§ Task statement
Below are the records; copy exactly the stretch from the line containing "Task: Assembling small" through the line containing "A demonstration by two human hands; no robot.", both ends included, and nothing else.

§ Data supplied

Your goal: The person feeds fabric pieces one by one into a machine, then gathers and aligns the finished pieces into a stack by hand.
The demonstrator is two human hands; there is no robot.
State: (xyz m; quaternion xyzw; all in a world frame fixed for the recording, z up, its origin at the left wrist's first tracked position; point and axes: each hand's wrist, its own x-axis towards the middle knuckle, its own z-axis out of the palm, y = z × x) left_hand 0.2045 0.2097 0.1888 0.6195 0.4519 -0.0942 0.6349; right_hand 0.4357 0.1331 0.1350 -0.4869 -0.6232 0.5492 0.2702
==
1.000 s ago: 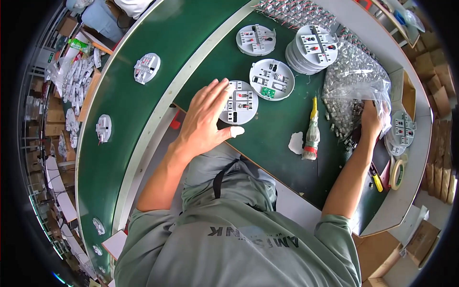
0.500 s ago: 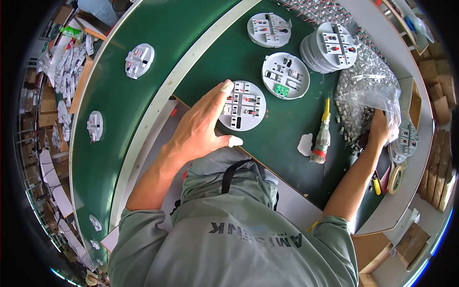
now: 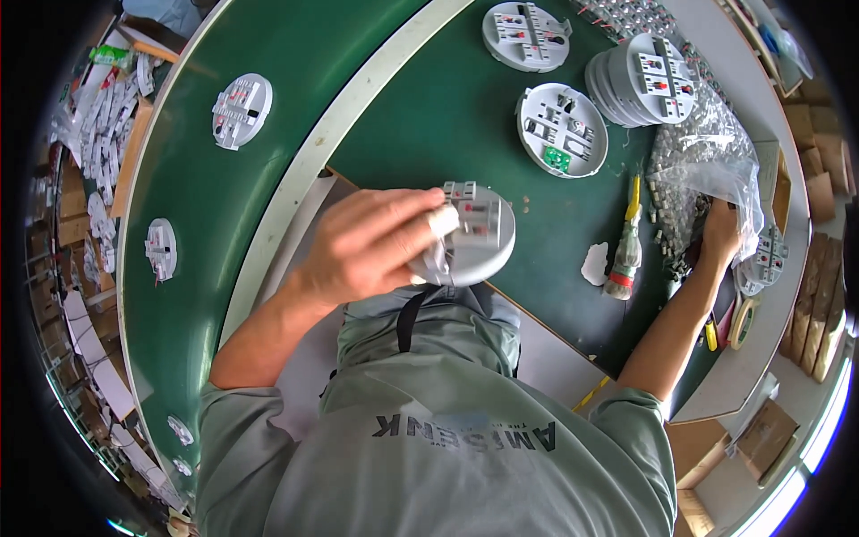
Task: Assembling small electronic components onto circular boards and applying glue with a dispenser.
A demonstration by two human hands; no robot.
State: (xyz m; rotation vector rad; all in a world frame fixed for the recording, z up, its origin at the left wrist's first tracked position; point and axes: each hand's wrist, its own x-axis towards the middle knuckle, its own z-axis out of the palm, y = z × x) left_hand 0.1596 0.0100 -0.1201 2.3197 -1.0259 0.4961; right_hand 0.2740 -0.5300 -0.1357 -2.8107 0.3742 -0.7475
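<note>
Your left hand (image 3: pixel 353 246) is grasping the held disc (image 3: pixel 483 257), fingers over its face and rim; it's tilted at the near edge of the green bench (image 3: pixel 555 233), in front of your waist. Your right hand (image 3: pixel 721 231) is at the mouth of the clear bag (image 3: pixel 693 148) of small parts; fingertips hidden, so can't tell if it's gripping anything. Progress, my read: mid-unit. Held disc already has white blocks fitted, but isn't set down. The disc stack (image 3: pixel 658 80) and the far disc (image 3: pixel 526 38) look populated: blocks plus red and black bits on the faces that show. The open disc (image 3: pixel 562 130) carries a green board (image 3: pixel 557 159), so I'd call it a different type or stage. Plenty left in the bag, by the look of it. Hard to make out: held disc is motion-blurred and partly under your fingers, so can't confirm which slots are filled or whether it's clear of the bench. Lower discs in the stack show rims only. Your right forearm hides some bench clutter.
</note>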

§ Exercise result
Task: Assembling small electronic components onto circular boards and applying glue with a dispenser.
A demonstration by two human hands; no robot.

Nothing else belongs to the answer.